Minow at the Corporate Library agrees that investors need to consider such risks when researching companies to invest in. She would also like to see these risks accounted for on companies' balance sheets. Apart from what she says is BP's environmental negligence, the company embarked on a project "without any idea of how to handle it if things went wrong," something Minow calls "utterly indefensible." The fact that BP didn't have a backup plan in place speaks to sustainability issues, she adds.

She sees a clear parallel with the fate of Texaco, which—while still an independent company—was forced to file for bankruptcy in 1987 so it could continue operating while it figured out how to recover from a huge civil verdict stemming from its attempted acquisition of Getty Oil.

shareholders might write in directors

The financial industry reform legislation that's now in conference committee between the U.S. Senate and the House of Representatives includes provisions for shareholders to propose their own board candidates on companies' proxy cards, which will put unprecedented pressure on individual directors, says Minow. She believes this—more than resolutions, which aren't binding—will be the focus of shareholder activism.

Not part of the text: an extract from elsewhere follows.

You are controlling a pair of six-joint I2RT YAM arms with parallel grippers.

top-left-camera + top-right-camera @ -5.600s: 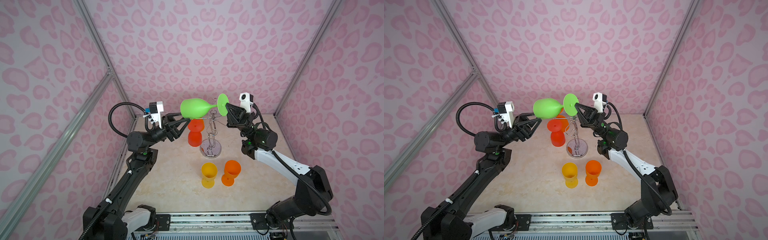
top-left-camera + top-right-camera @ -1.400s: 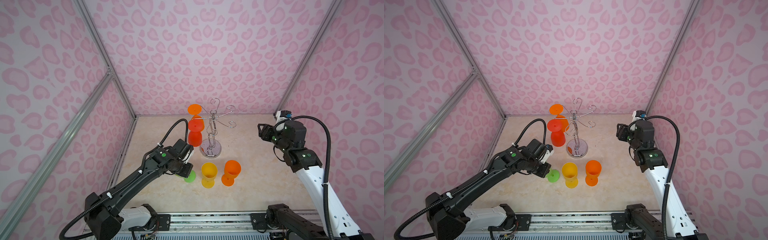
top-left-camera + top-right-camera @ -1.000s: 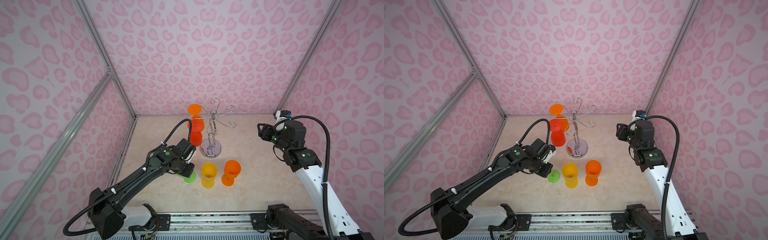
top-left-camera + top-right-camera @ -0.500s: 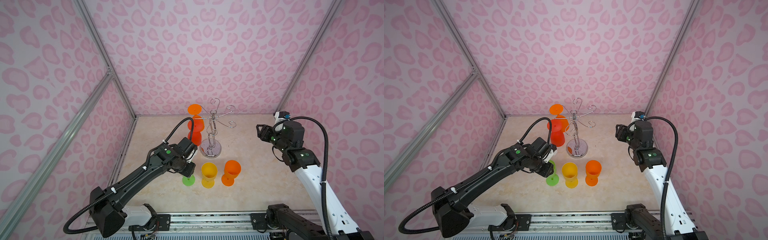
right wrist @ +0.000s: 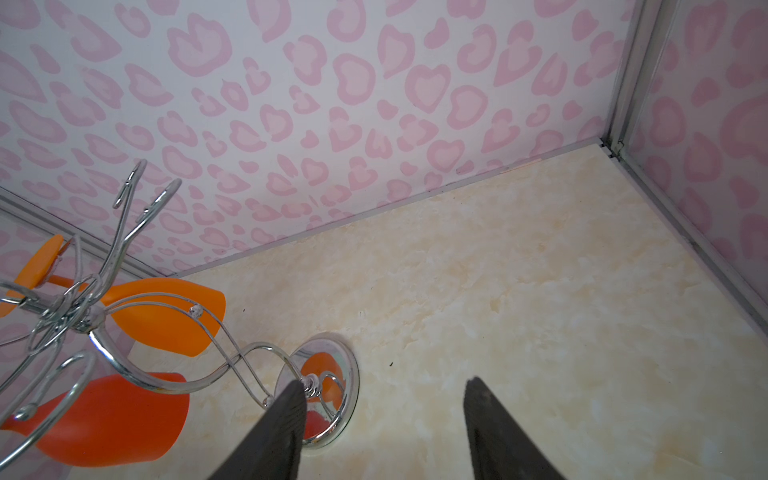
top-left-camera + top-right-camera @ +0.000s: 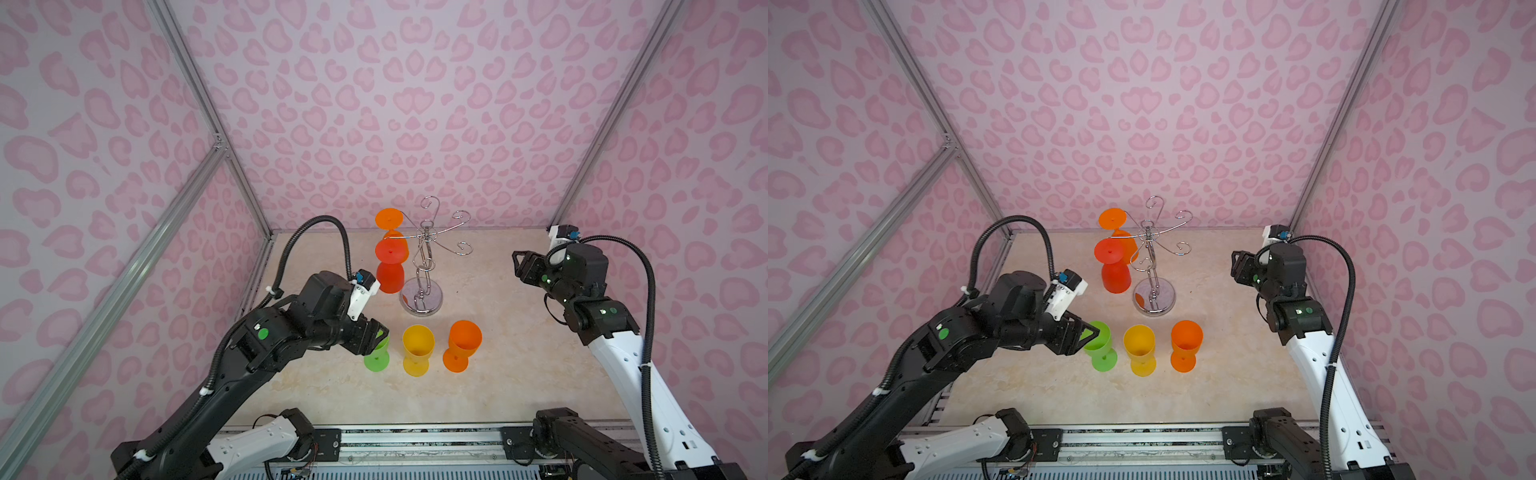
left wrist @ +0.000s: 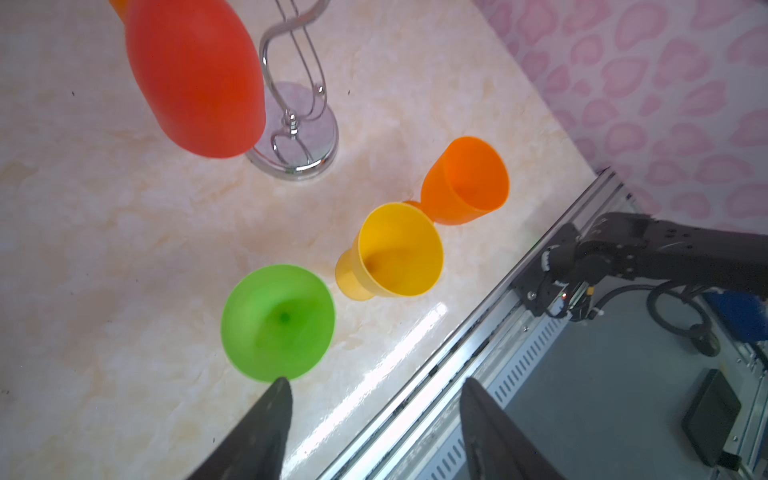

"[Primary attention] is going to be on replacing boards of directors and if the board of directors at BP didn't do a good-enough job of responding to problems, they'll be out," she predicts. If BP lacks directors with environmental credentials, some will have to be found and added, she says.

Coming as it did toward the end of proxy season, the timing of the Gulf disaster may seem unfortunate for activists, but Minow believes time will confer an advantage. By the time the 2011 proxy season comes around, she predicts that the financial reform legislation will have passed, opening fresh opportunities for activists to exert pressure on companies.